The energy states of electrons in an atom follow the laws of quantum mechanics: they are not continuously distributed but restricted to certain well-​defined values – this is also called quantisation. Such quantised states are the basis for quantum bits (qubits), with which scientists want to build extremely powerful quantum computers. To that end, the atoms have to be cooled down and trapped in one place.

Strong trapping can be achieved by ionising the atoms, which means giving them an electric charge. However, a fundamental law of electromagnetism states that electric fields that are constant in time cannot trap a single charged particle. By adding an oscillating electromagnetic field, on the other hand, one obtains a stable ion trap, also known as a Paul trap.

In this way, it has been possible in recent years to build quantum computers with ion traps containing around 30 qubits. Much larger quantum computers, however, cannot straightforwardly be realised with this technique. The oscillating fields make it difficult to combine several such traps on a single chip, and using them heats up the trap – a more significant problem as systems get larger. Meanwhile transport of ions is restricted to pass along linear sections connected by crosses.

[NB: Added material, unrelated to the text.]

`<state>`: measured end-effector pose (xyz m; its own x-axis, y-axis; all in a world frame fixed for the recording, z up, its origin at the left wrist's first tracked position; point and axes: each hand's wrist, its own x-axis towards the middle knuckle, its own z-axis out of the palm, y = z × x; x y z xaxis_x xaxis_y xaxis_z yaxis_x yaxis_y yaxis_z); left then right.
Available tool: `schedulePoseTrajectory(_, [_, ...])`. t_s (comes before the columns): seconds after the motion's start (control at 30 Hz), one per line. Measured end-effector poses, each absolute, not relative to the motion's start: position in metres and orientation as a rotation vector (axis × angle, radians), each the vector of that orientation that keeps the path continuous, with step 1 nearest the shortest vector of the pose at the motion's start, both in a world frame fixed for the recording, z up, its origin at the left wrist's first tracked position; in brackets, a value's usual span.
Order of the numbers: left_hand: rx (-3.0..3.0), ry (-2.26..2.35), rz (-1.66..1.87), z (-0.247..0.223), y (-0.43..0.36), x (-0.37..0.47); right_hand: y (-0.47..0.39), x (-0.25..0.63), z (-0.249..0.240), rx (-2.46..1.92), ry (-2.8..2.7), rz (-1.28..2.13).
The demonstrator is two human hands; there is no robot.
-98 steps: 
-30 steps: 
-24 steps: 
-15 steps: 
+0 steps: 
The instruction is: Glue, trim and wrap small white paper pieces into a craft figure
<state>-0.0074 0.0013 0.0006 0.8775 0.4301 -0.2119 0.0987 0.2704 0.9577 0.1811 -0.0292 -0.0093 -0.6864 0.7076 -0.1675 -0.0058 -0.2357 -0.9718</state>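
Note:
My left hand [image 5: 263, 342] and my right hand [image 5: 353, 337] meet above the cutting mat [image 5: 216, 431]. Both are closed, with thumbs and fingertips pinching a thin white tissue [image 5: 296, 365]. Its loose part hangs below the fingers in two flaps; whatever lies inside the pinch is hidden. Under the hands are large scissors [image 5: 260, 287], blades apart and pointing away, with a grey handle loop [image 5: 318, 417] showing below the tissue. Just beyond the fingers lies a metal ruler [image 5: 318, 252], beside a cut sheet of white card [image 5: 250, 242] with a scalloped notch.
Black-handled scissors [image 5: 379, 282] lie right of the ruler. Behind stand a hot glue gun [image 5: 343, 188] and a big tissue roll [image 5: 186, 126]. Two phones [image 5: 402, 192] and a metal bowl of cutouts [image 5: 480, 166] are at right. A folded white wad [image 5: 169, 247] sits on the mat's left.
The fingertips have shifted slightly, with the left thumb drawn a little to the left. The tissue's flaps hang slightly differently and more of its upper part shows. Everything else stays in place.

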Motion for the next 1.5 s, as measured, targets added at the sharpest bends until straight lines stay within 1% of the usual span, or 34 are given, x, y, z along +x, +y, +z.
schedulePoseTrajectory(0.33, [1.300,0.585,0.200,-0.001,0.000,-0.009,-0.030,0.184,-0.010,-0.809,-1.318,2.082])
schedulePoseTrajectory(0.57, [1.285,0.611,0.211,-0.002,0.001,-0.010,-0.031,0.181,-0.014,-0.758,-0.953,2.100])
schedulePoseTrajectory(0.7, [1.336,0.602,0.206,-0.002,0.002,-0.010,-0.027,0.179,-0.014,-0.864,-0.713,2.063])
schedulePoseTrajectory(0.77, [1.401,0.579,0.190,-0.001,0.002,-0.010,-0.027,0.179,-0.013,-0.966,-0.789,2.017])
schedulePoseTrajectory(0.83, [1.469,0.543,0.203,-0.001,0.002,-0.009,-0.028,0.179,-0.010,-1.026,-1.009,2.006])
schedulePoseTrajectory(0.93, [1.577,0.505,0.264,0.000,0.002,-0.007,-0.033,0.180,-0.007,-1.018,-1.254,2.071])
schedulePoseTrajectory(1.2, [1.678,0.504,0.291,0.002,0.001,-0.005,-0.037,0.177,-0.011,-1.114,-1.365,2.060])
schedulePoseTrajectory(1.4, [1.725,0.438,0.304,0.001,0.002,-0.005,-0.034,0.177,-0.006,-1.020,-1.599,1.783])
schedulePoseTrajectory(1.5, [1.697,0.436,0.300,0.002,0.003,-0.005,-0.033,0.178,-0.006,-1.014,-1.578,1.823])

Ion trap with a magnetic field

A team of researchers at ETH Zurich led by Jonathan Home has now demonstrated that ion traps suitable for use in quantum computers can also be built using static magnetic fields instead of oscillating fields. In those static traps with an additional magnetic field, called Penning traps, both arbitrary transport and the necessary operations for the future super-​computers were realized. The researchers recently published their results in the scientific journal Nature.

“Traditionally, Penning traps are used when one wants to trap very many ions for precision experiments, but without having to control them individually”, says PhD student Shreyans Jain: “By contrast, in the smaller quantum computers based on ions, Paul traps are used.”

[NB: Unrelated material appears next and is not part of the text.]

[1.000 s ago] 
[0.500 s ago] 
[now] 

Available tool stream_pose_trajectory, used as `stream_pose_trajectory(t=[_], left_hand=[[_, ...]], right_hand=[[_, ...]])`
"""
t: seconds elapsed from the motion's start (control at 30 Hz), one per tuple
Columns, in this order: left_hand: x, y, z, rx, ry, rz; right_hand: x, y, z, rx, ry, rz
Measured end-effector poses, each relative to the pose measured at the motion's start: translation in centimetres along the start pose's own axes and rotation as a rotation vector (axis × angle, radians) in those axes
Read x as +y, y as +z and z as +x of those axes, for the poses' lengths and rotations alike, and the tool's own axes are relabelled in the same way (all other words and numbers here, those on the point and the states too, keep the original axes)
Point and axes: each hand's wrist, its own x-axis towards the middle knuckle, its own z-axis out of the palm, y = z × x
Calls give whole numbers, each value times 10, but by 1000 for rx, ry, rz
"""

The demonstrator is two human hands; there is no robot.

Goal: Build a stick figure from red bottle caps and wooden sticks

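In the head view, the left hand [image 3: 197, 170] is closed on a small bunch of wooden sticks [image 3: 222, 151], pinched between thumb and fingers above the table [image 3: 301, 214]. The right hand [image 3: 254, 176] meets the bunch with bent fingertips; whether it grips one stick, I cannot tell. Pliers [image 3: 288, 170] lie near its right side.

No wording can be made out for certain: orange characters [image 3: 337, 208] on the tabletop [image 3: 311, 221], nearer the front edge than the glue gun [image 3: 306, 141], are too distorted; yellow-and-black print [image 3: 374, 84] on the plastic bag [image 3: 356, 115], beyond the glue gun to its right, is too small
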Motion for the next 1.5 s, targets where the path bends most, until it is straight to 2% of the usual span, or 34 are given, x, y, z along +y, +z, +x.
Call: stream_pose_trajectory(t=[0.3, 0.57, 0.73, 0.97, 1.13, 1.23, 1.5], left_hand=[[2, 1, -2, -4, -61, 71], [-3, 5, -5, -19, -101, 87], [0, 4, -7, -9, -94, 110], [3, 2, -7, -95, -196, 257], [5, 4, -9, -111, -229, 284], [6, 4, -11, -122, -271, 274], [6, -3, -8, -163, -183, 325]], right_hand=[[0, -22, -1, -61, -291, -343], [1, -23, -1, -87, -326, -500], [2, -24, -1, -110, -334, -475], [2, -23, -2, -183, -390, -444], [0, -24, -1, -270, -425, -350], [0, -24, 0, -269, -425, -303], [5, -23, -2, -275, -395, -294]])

The idea of the ETH researchers to build future quantum computers also using Penning traps was initially met with scepticism by their colleagues. For various reasons: Penning traps require extremely strong magnets, which are very expensive and rather bulky. Also, all previous realizations of Penning traps had been very symmetric, something that the chip-​scale structures used at ETH violate. Putting the experiment inside a large magnet makes it difficult to guide the laser beams necessary for controlling the qubits into the trap, while strong magnetic fields increase the spacing between the energy states of the qubits. This, in turn, makes the control laser systems much more complex: instead of a simple diode laser, several phase-​locked lasers are needed.

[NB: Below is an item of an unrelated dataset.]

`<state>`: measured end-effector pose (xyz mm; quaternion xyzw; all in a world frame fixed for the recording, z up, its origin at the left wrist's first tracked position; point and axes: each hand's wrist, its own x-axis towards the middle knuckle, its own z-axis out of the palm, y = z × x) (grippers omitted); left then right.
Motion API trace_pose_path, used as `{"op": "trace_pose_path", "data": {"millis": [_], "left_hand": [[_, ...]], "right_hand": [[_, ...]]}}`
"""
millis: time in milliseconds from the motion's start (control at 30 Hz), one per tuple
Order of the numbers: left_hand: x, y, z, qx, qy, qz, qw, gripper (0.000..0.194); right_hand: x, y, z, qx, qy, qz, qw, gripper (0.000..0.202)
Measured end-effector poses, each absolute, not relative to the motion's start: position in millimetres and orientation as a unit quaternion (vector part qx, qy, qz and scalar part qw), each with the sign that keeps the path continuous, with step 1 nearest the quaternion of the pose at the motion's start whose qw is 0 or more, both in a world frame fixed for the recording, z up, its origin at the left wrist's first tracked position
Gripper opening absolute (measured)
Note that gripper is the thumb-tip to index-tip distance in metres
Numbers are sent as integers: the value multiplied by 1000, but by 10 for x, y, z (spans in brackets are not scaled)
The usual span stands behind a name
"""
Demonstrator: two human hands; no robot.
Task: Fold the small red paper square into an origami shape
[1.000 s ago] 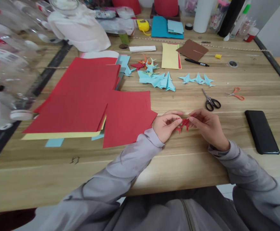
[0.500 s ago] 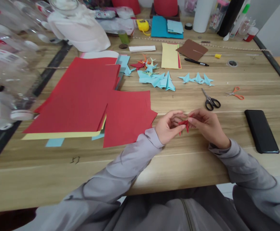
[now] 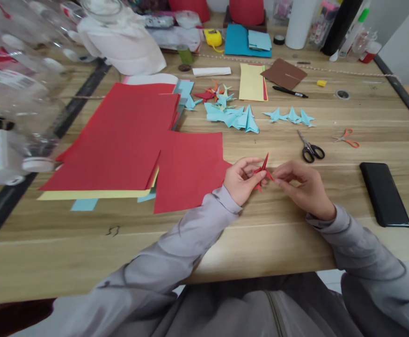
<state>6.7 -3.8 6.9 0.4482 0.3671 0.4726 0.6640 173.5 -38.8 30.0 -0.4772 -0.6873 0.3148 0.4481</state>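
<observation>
A small folded red paper crane (image 3: 266, 161) is pinched between the thumb and fingers of my left hand (image 3: 240, 181), one long point sticking up and others spreading out below. My right hand (image 3: 303, 187) pinches the tip of its right-hand point between thumb and forefinger. Part of the crane is covered by my left fingers. Both hands are just above the wooden table (image 3: 260, 238), to the right of a red paper sheet (image 3: 190, 171).
Stacked red sheets (image 3: 120, 140) cover the left. Beyond my hands lie folded light-blue paper pieces (image 3: 292, 115), black-handled scissors (image 3: 310, 149), orange scissors (image 3: 348, 136) and a pen (image 3: 290, 92). A black phone (image 3: 385, 194) is on the right, plastic bottles (image 3: 11, 84) far left.
The red crane has turned in my left hand, so a long point now stands upright. My right hand has shifted from its middle to its right tip. The view has moved slightly.
</observation>
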Motion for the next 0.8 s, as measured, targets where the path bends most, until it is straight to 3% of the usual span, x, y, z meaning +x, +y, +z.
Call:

Transport in arbitrary directions

Home and his collaborators were not deterred by those difficulties, however, and constructed a Penning trap based on a superconducting magnet and a microfabricated chip with several electrodes, which was produced at the Physikalisch-​Technische Bundesanstalt in Braunschweig. The magnet used delivers a field of 3 Tesla, almost 100’000 times stronger than Earth’s magnetic field. Using a system of cryogenically cooled mirrors, the Zurich researchers managed to channel the necessary laser light through the magnet to the ions.

The efforts paid off: a single trapped ion, which can stay in the trap for several days, could now be moved arbitrarily on the chip, connecting points “as the crow flies” by controlling the different electrodes – this is something not previously possible with the old approach based on oscillating fields. Since no oscillating fields are needed for trapping, many of those traps can be packed onto a single chip. “Once they are charged up, we can even completely isolate the electrodes from the outside world and thus investigate how strongly the ions are disturbed by external influences”, says Tobias Sägesser, who was involved in the experiment as a PhD student.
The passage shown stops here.